Profile

Pierre Mukheibir

  • UTS Node Leader
  • University of Technology Sydney


Pierre is a professionally registered civil engineer with 30 years experience in the water and sanitation sector. He has worked across urban water planning in both technical and research capacities. Before joining the Institute for Sustainable Futures, Pierre worked for three years as a senior planning engineer with an Australian water utility.

He currently leads research in the ISF Water Futures program, with a specific focus on options analysis related to water supply and demand planning, including drought response strategies, using multi-criteria decision support frameworks and those that aim to improve the understanding of institutional issues for green-grey infrastructure. He is a keen champion of urban sensitive water planning and restorative infrastructure strategies – adopting a One Water approach.

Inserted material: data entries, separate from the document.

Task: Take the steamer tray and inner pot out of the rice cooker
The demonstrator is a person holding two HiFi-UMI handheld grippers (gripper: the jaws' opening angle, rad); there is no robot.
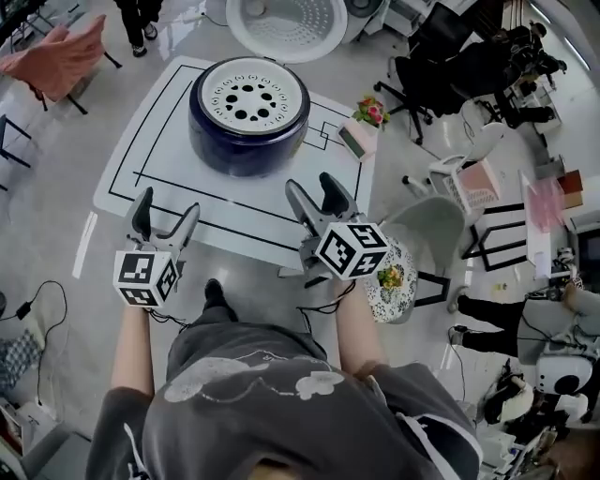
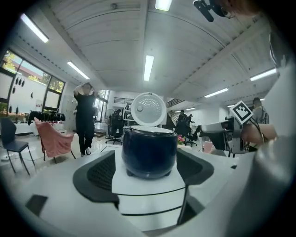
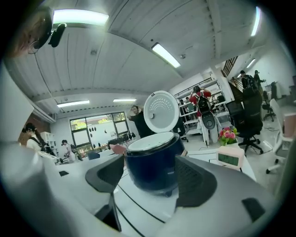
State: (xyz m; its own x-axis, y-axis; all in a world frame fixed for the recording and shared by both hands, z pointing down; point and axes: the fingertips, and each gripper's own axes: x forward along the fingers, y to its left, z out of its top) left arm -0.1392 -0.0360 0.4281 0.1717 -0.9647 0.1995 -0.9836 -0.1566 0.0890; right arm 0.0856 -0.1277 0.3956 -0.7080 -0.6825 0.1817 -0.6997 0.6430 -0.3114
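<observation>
Dark-blue rice cooker stands on the white table, with its lid swung up on the far side. White perforated steamer tray sits in the cooker's mouth; the inner pot beneath cannot be made out.

Left gripper is on the cooker's near side, a little left and apart from it. Jaws are spread wide, nothing held.

Right gripper is on the near side, a little right, also clear of the cooker. Jaws are spread wide and empty.

Each gripper view frames the cooker between its jaws, beyond the tips.
</observation>
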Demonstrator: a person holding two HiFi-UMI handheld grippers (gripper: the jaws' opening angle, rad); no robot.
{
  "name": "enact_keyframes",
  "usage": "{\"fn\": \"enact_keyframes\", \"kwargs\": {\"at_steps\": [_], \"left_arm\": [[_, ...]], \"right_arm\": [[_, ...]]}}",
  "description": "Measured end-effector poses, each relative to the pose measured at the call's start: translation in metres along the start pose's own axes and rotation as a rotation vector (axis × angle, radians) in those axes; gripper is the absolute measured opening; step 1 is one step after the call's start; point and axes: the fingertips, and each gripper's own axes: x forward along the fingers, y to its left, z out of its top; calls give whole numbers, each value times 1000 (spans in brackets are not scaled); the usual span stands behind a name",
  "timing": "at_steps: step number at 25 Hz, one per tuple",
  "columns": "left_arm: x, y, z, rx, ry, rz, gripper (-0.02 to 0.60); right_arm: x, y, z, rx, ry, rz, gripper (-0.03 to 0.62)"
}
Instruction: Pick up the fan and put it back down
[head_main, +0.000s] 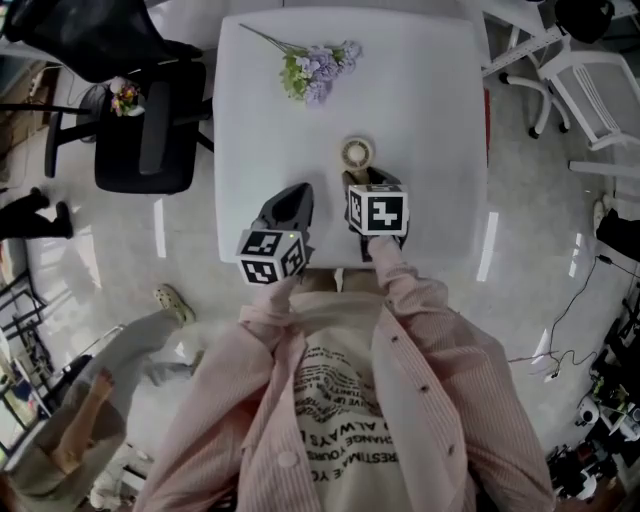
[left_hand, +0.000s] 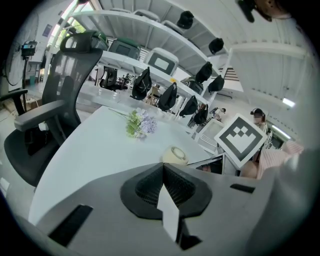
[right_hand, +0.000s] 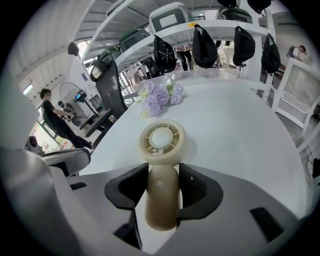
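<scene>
A small beige hand fan (right_hand: 162, 165) lies on the white table (head_main: 440, 120), its round head (head_main: 357, 153) pointing away from me. Its handle sits between the jaws of my right gripper (right_hand: 162, 187), and the black pads touch it on both sides. In the head view the right gripper (head_main: 358, 192) reaches down onto the handle just behind the head. My left gripper (head_main: 292, 200) rests to the left of the fan, its jaws shut with nothing in them (left_hand: 163, 167). The fan (left_hand: 175, 155) shows just past it.
A bunch of purple artificial flowers (head_main: 318, 68) lies at the far side of the table. A black office chair (head_main: 150, 130) stands to the left of the table, and white chairs (head_main: 600, 90) to the right. I stand at the table's near edge.
</scene>
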Motion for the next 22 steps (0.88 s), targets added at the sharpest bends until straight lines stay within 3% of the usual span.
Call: {"fn": "enact_keyframes", "kwargs": {"at_steps": [22], "left_arm": [[-39, -38, 58, 111, -171, -48, 2]], "right_arm": [[-102, 9, 67, -53, -284, 195, 184]]}}
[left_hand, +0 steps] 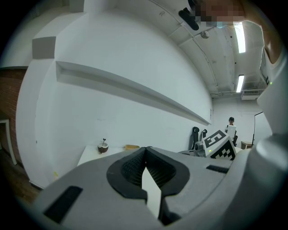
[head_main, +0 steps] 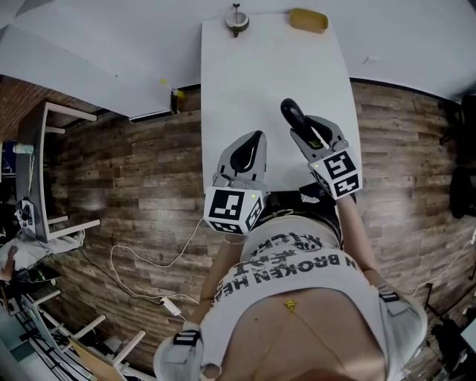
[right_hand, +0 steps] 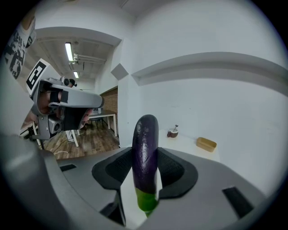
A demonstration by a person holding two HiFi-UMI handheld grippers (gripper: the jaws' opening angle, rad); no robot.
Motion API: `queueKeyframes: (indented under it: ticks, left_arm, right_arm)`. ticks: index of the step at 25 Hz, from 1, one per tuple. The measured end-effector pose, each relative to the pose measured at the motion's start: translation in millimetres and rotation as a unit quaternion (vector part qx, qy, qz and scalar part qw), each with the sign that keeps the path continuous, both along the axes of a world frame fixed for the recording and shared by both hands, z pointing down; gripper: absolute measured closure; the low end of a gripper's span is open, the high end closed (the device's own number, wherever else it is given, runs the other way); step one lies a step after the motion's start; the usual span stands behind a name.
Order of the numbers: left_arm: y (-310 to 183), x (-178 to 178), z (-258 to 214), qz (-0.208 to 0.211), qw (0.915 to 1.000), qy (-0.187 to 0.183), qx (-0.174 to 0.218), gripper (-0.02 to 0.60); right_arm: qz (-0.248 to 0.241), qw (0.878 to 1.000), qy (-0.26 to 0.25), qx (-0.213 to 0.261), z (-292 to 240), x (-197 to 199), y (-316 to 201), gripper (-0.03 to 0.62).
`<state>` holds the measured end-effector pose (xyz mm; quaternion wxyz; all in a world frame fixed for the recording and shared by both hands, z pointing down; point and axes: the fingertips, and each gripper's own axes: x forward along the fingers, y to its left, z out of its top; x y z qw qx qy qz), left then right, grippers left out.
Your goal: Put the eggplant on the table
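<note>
Over the near half of the long white worktop [head_main: 275, 82], the left tool [head_main: 256, 140] is hovering with its jaws pressed together on nothing. Just beside it, the right tool [head_main: 303, 126] is pinching the dark purple eggplant [right_hand: 145, 152], whose rounded end is sticking out past the jaw tips while its green stem end is pointing back toward the tool's body. At the far end, a yellow tray [head_main: 309, 20] and a small brown bowl [head_main: 236, 25] are sitting apart.

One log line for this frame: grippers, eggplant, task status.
left gripper: shut, empty | right gripper: shut on eggplant, purple end forward | eggplant: over table | task: not done
</note>
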<state>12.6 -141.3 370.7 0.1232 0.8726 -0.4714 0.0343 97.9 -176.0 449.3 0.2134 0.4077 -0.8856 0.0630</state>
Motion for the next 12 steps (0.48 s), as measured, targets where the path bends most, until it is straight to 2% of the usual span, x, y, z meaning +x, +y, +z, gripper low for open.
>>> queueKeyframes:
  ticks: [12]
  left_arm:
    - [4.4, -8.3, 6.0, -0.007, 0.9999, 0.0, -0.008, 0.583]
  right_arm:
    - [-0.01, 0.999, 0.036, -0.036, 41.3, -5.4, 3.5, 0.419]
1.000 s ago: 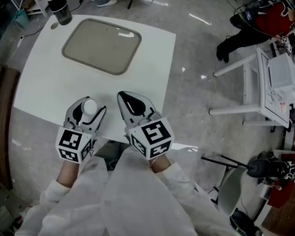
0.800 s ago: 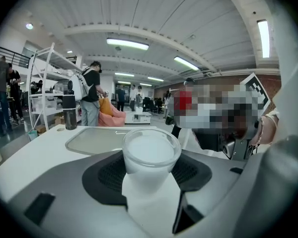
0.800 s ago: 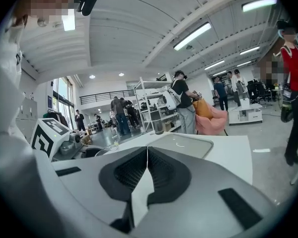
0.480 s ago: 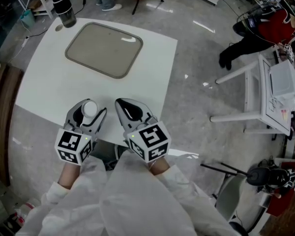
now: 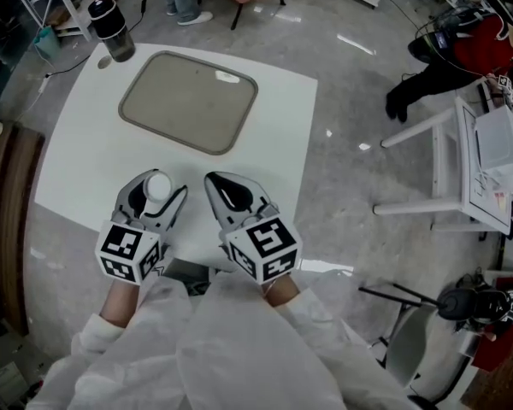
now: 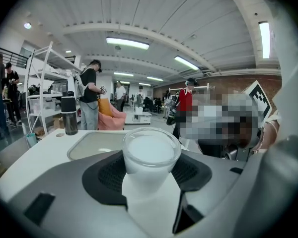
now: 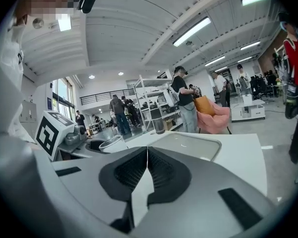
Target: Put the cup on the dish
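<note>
A white table [image 5: 85, 161] stands on a glossy grey floor [image 5: 350, 101] in a busy workshop. In the head view the dish [image 5: 188, 101], a shallow grey-beige tray with rounded corners, lies on the far half of the table, and a dark tumbler [image 5: 111, 31] stands past its far left corner. At the near edge the left gripper [image 5: 156, 196] is clamped on the cup [image 5: 157, 184], which shows from above as a small white round top. The cup is well apart from the dish, on the near side. The right gripper [image 5: 221, 178] is just beside it with its jaws pressed together and nothing in them.

The left gripper view shows the cup [image 6: 150, 155] close up. It is a small, pale, frosted cup with a clear round rim, upright, and the black ribbed pads [image 6: 109, 172] press on it from both sides. The dish [image 6: 102, 144] lies beyond it on the table [image 6: 44, 148], with the tumbler [image 6: 69, 115] behind and people standing by white shelving [image 6: 44, 83].

In the right gripper view the two jaws of that gripper [image 7: 147, 155] meet in a thin line. The cup's rim [image 7: 111, 144] shows at the left and the dish [image 7: 188, 145] lies ahead.
</note>
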A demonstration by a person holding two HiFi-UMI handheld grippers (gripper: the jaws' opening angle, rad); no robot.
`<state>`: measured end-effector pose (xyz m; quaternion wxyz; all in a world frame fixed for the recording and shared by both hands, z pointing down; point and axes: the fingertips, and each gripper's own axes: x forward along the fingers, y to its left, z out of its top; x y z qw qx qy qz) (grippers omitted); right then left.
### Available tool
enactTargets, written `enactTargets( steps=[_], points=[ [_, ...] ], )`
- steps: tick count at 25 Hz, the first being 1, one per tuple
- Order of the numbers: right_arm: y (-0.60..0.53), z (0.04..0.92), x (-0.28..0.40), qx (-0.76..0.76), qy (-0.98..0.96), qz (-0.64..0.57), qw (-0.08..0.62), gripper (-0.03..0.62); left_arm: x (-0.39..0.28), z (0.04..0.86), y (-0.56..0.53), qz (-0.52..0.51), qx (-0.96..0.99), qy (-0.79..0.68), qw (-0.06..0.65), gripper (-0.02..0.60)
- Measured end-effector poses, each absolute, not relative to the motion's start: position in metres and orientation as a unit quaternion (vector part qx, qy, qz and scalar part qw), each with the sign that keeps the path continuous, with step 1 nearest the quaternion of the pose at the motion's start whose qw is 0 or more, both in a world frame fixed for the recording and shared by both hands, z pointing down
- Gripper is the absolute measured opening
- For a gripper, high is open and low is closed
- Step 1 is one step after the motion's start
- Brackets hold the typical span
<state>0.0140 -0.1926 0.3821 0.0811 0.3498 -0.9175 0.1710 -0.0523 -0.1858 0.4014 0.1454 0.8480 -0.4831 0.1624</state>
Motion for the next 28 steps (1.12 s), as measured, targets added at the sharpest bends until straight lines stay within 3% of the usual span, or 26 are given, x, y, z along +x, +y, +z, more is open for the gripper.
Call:
enactTargets(
  steps=[10, 28],
  points=[
    [-0.254, 0.379, -0.031, 0.37, -0.91, 0.167, 0.089, 0.014, -0.093, 0.395, -0.266, 0.176, 0.87, -0.441, 0.13, 0.27],
    [-0.375, 0.388, -0.046, 0.439, -0.879, 0.166, 0.087, 0.014, -0.092, 0.404, -0.4, 0.182, 0.904, -0.366, 0.121, 0.27]
  ],
)
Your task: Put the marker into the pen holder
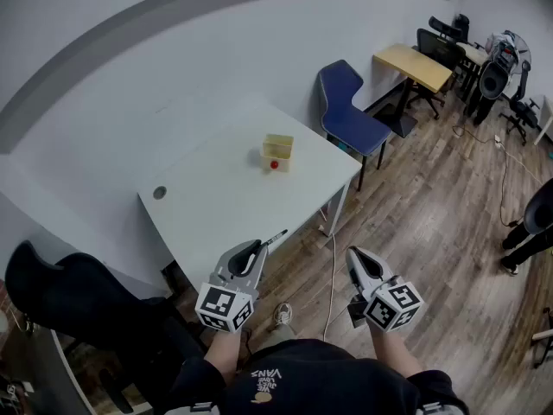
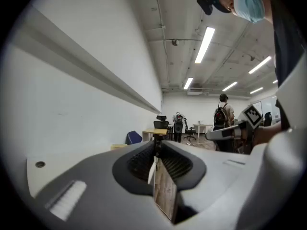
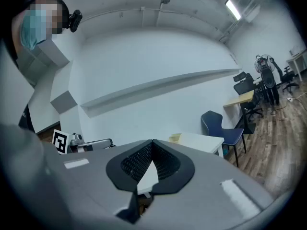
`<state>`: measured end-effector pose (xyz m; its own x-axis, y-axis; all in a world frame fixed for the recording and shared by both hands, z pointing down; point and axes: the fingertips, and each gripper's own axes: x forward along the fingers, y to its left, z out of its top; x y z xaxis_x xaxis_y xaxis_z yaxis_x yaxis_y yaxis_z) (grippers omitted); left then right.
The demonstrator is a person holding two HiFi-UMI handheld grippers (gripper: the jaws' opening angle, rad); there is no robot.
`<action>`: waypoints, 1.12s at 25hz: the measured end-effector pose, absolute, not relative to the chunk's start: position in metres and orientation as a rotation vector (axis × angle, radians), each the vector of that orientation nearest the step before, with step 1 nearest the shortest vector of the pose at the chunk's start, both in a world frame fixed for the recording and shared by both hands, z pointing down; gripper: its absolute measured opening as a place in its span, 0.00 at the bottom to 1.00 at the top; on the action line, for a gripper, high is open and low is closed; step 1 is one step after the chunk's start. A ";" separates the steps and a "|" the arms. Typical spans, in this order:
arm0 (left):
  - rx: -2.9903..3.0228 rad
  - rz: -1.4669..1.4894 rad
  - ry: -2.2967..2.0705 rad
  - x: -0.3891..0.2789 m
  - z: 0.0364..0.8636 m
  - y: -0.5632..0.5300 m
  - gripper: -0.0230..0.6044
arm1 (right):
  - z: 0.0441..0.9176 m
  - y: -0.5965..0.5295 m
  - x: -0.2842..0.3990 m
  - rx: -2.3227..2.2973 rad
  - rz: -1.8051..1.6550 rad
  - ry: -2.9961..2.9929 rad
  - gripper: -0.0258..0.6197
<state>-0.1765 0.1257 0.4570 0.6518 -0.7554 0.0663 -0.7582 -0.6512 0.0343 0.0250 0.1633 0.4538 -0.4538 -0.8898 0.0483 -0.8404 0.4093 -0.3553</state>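
We hold the left gripper (image 1: 259, 249) level, its jaws clamped on the marker (image 1: 273, 238). The left gripper view shows the dark, slim marker pinched upright between the ribbed pads (image 2: 173, 163) and reaching out past the tips. In the head view, the marker's free end pokes forward and to the right from the jaws, ending right at the near edge of the white table (image 1: 216, 206).

Our right gripper (image 1: 356, 258) is also level, well apart from the left one and over the wooden floor (image 1: 432, 232). Its jaws are closed tip to tip with nothing between them.

The pen holder (image 1: 278, 149), a small pale yellow box, stands on the table well beyond the marker, toward the far right part of the top. Something small and red (image 1: 274, 164) sits at its near side, touching it or just in front; we cannot tell which. A round grey cable port (image 1: 159, 193) lies near the table's left edge. A blue chair (image 1: 346, 111) stands just beyond the table's right corner.
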 end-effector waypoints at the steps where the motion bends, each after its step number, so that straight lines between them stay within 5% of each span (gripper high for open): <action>1: 2.798 0.070 -1.284 -0.178 0.458 0.122 0.20 | 0.455 0.160 0.024 -1.551 -0.504 2.507 0.04; 28: 2.721 0.150 -1.293 -0.209 0.474 -0.044 0.20 | 0.481 -0.009 0.034 -1.584 -0.652 2.415 0.04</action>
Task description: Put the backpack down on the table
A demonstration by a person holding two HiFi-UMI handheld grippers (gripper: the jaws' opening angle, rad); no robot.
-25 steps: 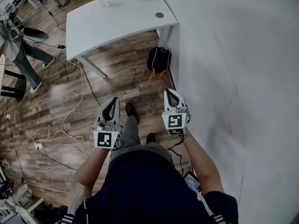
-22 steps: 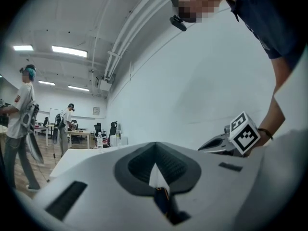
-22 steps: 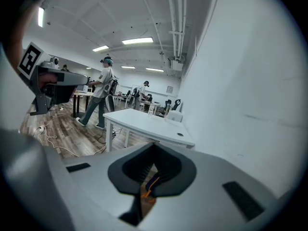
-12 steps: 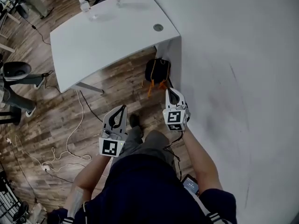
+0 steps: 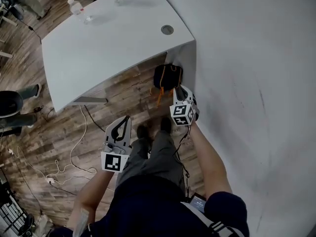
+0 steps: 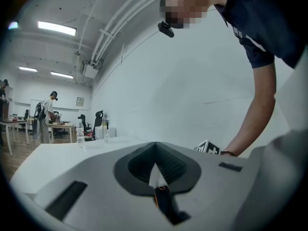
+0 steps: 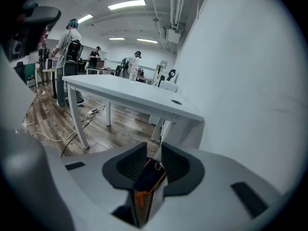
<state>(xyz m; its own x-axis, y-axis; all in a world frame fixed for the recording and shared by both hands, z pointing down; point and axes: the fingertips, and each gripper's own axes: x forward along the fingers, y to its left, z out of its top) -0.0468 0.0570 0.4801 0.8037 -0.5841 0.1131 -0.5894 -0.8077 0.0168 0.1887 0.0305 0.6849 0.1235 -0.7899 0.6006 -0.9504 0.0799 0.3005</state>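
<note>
Your right tongs (image 5: pixel 181 90) have just been opening and stand slightly spread, pinching nothing. The black-and-orange backpack (image 5: pixel 167 76) sits on the floor (image 5: pixel 123 95) just ahead of their tips, below the near corner of the white worktop (image 5: pixel 98 48). Your left tongs (image 5: pixel 125 120) are pressed together and empty, well back from the backpack.

White counter (image 5: pixel 113 43) butts against plain white wall (image 5: pixel 256 83) on its right. Wood-plank floor (image 5: pixel 54 127) under it, white cables (image 5: pixel 79 137) trailing to its left. Ceiling strip lights (image 7: pixel 126 5) on above it. More desks (image 6: pixel 61 125) beyond it.
</note>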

More recently he has collaborated with industry partners to develop decision making frameworks at the both at the strategy and the local servicing planning levels, that aim to incorporate the multiple objectives that planners seeking to achieve with responding to future uncertainties. He has developed a number of practical processes for making sense of the often competing objectives and using possible future states to test the portfolio of options for robustness and flexibility. “Keeping options open” has become the mantra of this work.

Pierre’s PhD thesis examined the impact of climate change on water resource management in small towns. The thesis demonstrated an approach that could be adopted by small towns to develop their water adaptation response to climate change impacts that includes an assessment of existing climate variability responses. By drawing on a case study of a small town in South Africa, it was demonstrated that the consequence of climate change impacts on water resources is an economic issue when it comes to meeting projected water demand and ensuring access to basic water supplies.

He was the key developer of the framework developed for the Melbourne water utilities to address the uncertainty of climate change in ensuring a resilient water supply system, similarly more recently for the next Lower Hunter Water Plan. He had also made these concepts accessible for Pacific Island states when planning smaller community water supply systems under future uncertainty.